Travel Tuesday – What is the Best Time to Go on a Fishing Trip?

By Pete Robbins

 Well, duh. The best time to go on a fishing trip is “any time you can.”

But that maxim doesn’t tell the whole story. Our plan has always been to fish “the best places at the best times.” Of course, fishing is an inexact science with no guarantees. Even at the purported best times, under the assumed best conditions, it can be a struggle. On other occasions, when it’s expected to be tough, you can load the boat. To our way of thinking, by stacking the odds in our favor – best places, best outfitters/guides, best times, and so forth – we maximize our chances of success.

But perhaps you can’t or won’t go at the generally-accepted optimal times. Maybe the tuna fishing in a certain location is best from April through June, and that’s the heart of your bass tournament season. Or perhaps you know that the St. Clair muskies are fattest in the late fall, but you can’t handle the thought of casting a “Pounder” all day as sleet pours down.

How do you know whether it makes sense to spend your hard-earned cash (and energy and vacation time) to go during an off-peak period?

Rule Number One: Do Your Research

When it comes time to plan a trip, figure out what you want to catch and how you want to catch them. If your goal is a sockeye salmon on a dry fly, make sure: (a) that the salmon will be in the river at that time; (b) that the season will be open; and (c) that they will be feeding in your desired manner. Obviously, the more flexible that you are, the better. Some simple internet research should answer your most basic questions. Beyond that, call a guide or outfitter and ask blunt questions – don’t ask for guarantees, but rather the type of inquiries that will help you make an informed decision.

Rule Number Two: You Can’t Catch Them When They’re Not There

As noted above, certain fish are migratory and won’t be in notoriously prime fisheries during certain months. You can fish for them at that time, I suppose, but you ain’t going to catch any. Or they could be lethargic in a manner that makes fishing vastly subpar. If a guide or outfitter does not operate during certain stretches of time, there’s likely a reason for that. One corollary to this is that just because certain conditions don’t exist doesn’t mean that the species won’t bite. Several years back we went ice fishing for big brown trout in Milwaukee Harbor. When the ice goes away, you can’t catch them that way, but you can certainly chase them with other tactics.

Rule Number Three: You define success

Again, the more flexible you are, the better. Our April and November trips to Sport Fish Panama Island Lodge were similar in more ways than not, but there were some key differences. For example, the average tuna size was much bigger in November, but we caught a much higher percentage on poppers in April. If you cared more about size, the first trip might’ve been a bust. If you cared more about topwater fishing the second trip might have been a bust. Fortunately we just cared about action, so we were thrilled both times but your mileage might vary.

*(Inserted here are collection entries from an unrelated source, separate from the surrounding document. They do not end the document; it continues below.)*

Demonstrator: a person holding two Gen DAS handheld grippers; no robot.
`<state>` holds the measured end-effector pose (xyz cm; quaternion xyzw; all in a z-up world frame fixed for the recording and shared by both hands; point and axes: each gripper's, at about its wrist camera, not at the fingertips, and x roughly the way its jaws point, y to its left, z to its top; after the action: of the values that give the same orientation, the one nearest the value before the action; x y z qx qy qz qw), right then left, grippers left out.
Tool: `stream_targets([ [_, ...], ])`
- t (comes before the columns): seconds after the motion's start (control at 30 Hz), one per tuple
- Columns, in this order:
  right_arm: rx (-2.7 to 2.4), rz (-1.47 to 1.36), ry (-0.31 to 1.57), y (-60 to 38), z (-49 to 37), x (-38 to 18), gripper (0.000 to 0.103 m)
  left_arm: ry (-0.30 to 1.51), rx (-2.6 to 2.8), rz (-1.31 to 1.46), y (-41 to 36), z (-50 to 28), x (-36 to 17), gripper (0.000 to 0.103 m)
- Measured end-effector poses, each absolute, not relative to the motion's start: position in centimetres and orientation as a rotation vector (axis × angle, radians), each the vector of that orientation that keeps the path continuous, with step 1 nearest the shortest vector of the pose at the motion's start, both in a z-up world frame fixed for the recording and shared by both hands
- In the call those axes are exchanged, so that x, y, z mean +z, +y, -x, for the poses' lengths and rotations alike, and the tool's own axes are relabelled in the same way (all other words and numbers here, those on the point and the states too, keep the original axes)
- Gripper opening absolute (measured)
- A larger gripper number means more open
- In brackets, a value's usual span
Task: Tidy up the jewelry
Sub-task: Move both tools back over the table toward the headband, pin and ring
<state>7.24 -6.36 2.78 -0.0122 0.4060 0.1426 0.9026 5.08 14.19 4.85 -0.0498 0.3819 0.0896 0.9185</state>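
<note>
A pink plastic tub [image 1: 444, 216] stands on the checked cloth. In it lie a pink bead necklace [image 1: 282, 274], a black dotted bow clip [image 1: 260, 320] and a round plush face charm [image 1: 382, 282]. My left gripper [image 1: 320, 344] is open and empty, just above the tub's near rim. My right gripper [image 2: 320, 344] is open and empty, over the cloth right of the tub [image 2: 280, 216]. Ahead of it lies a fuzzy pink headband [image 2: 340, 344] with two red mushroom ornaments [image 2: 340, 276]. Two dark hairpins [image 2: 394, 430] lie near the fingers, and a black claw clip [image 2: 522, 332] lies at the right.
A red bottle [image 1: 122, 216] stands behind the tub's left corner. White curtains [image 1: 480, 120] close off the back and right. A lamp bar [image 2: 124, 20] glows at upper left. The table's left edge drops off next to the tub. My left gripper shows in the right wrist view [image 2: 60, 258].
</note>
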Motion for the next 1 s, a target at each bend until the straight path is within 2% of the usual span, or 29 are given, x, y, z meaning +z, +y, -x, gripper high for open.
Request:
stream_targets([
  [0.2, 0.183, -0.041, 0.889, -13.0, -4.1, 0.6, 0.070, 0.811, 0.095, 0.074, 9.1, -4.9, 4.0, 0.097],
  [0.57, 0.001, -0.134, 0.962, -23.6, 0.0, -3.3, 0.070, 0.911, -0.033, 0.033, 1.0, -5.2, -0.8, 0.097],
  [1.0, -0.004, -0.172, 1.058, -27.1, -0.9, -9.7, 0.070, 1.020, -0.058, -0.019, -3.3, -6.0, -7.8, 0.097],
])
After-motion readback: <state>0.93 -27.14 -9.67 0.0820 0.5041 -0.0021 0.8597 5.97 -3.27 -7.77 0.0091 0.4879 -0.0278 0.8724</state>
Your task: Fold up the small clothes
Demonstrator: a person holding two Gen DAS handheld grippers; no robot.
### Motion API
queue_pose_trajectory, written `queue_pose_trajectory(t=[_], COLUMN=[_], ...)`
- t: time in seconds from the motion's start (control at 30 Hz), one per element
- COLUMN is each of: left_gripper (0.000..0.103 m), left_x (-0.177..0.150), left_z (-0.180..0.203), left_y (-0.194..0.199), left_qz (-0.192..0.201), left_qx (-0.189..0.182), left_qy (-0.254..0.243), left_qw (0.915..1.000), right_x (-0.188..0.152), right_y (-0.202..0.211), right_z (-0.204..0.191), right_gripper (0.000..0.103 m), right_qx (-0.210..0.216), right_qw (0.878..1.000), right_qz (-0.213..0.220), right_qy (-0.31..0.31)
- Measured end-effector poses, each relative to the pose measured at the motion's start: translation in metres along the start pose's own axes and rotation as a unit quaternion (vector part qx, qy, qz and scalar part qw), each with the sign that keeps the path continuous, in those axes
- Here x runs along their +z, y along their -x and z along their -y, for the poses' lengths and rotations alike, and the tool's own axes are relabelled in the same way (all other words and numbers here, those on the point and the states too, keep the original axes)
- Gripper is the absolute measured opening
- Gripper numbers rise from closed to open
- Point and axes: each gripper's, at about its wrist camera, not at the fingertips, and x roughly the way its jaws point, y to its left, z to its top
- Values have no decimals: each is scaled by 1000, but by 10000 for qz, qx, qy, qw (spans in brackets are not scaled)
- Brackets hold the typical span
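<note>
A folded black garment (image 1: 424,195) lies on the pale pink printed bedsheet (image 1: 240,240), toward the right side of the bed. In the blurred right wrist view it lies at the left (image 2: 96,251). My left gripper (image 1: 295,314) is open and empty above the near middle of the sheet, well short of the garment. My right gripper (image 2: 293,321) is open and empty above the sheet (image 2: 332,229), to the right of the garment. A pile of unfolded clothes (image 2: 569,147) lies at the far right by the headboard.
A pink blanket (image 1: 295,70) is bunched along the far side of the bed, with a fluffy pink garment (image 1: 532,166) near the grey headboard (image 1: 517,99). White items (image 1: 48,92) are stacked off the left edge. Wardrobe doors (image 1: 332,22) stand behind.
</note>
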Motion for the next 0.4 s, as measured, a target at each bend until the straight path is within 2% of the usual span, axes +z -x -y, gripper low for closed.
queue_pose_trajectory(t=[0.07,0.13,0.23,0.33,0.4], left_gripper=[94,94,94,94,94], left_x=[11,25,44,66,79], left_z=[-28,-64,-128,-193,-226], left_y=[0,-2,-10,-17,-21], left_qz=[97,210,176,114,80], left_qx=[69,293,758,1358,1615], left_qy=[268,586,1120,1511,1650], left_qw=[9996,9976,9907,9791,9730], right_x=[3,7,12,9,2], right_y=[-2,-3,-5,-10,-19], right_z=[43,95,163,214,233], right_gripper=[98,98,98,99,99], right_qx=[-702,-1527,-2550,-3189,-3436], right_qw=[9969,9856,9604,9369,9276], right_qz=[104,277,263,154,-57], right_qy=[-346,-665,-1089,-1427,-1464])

Even after following those rules, you still have to differentiate between different trips to the same place.

Again, get on the phone or on the web and figure this stuff out. A guide or lodge looking to fill a calendar might not give you the straight skinny (or they might tell the truth and you won’t believe them), but there are other places to get information. Look for YouTube videos or TripAdvisor reports from the month/s in question. Call a fishing travel agent who deals with multiple properties and ask what it’s like during the time that you are available and interested in going.

Sometimes, the unlikely nature of fishing success will make your preferred dates a non-starter. At other times, there may be a complicating factor – for example, the fishing might still be just as good, but you can expect daily rains or heavy but non-threatening winds. If you can legitimately withstand those conditions without losing any level of enjoyment, by all means go ahead.

Occasionally outfitters or lodges will run “off season” specials. Again, figure out if that’s because the fishing is going to suck, or because there’s some other reason that keeps people away. If it’s the latter, you can save a chunk of change, or squeeze more easily into your preferred days of the week. That’s a win on multiple levels.

If indeed you determine that only “prime dates” will do, remember that at any established and top-producing operation those dates can fill up a year or two in advance. Make your reservations early. Then again, just because you can’t get on the calendar early doesn’t mean you can’t go fishing. Just don’t compromise unnecessarily on an expensive, bucket list trip.

One final note: If there are preferred dates or date ranges that you’d like to travel, and they’re filled up by the time you get on the list, don’t hesitate to call back occasionally and see if there have been any cancellations. Don’t be annoying about it, but let them know that you’re ready to get on a plane at the drop of a hat.